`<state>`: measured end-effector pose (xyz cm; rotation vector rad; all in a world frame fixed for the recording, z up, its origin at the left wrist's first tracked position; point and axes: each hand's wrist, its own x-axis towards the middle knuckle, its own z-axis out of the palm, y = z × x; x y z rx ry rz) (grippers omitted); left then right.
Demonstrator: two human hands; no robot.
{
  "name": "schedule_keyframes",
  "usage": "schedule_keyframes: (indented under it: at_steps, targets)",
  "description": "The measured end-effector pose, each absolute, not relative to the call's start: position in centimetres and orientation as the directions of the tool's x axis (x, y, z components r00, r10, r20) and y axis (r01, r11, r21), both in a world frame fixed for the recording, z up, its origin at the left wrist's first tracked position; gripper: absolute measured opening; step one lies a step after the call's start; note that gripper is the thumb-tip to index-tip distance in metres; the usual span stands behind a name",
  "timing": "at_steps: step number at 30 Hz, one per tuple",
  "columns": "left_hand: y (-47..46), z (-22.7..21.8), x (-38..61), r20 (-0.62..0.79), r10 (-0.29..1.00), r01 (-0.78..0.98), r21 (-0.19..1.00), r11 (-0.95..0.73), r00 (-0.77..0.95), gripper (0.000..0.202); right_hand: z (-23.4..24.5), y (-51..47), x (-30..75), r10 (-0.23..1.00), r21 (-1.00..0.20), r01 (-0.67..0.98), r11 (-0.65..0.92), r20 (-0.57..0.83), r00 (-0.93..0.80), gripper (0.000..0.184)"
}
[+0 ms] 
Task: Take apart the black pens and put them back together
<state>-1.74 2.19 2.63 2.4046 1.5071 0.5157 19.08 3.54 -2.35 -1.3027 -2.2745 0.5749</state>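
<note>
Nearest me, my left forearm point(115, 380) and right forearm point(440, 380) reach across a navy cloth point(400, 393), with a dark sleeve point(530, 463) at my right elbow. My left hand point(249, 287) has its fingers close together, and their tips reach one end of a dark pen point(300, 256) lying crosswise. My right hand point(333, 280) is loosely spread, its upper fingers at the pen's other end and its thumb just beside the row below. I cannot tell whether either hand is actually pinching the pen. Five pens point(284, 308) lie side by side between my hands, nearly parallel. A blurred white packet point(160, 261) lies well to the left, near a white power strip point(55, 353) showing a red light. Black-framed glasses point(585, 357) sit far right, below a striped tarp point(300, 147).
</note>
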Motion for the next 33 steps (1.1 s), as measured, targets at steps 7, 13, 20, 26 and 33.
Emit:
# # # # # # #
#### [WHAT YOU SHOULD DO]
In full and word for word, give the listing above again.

#### [TASK RESPONSE]
`<state>`: measured end-effector pose (xyz cm; rotation vector rad; all in a world frame fixed for the recording, z up, its origin at the left wrist's first tracked position; point and axes: each hand's wrist, its own x-axis towards the middle knuckle, its own z-axis out of the palm, y = z × x; x y z rx ry rz) (grippers omitted); left then right.
Demonstrator: two human hands; no robot.
{
  "name": "schedule_keyframes",
  "usage": "schedule_keyframes: (indented under it: at_steps, targets)",
  "description": "The measured end-effector pose, each absolute, not relative to the call's start: position in centimetres and orientation as the directions of the tool's x axis (x, y, z components r00, r10, r20) and y axis (r01, r11, r21), both in a world frame fixed for the recording, z up, its origin at the left wrist's first tracked position; gripper: absolute measured opening; step one lies a step after the call's start; note that gripper is the thumb-tip to index-tip distance in metres; the usual span stands behind a name",
  "timing": "at_steps: step number at 30 Hz, one per tuple",
  "columns": "left_hand: y (-47..46), z (-22.7..21.8), x (-38..61), r20 (-0.62..0.79), r10 (-0.29..1.00), r01 (-0.78..0.98), r21 (-0.19..1.00), r11 (-0.95..0.73), r00 (-0.77..0.95), gripper (0.000..0.202); right_hand: z (-23.4..24.5), y (-51..47), x (-30..75), r10 (-0.23..1.00), r21 (-1.00..0.20), r01 (-0.67..0.98), r11 (-0.65..0.92), r20 (-0.57..0.83), r00 (-0.93..0.80), gripper (0.000..0.184)"
}
[+0 ms] 
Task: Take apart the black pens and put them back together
<state>-1.74 2.19 2.63 2.4046 1.5071 0.5157 19.08 3.54 -2.35 -1.3027 -2.2745 0.5749</state>
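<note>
Nearest me, my left forearm point(115, 380) and right forearm point(440, 380) reach across a navy cloth point(400, 393), with a dark sleeve point(530, 463) at my right elbow. My left hand point(249, 287) has its fingers close together, and their tips reach one end of a dark pen point(300, 256) lying crosswise. My right hand point(333, 280) is loosely spread, its upper fingers at the pen's other end and its thumb just beside the row below. I cannot tell whether either hand is actually pinching the pen. Five pens point(284, 308) lie side by side between my hands, nearly parallel. A blurred white packet point(160, 261) lies well to the left, near a white power strip point(55, 353) showing a red light. Black-framed glasses point(585, 357) sit far right, below a striped tarp point(300, 147).
</note>
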Motion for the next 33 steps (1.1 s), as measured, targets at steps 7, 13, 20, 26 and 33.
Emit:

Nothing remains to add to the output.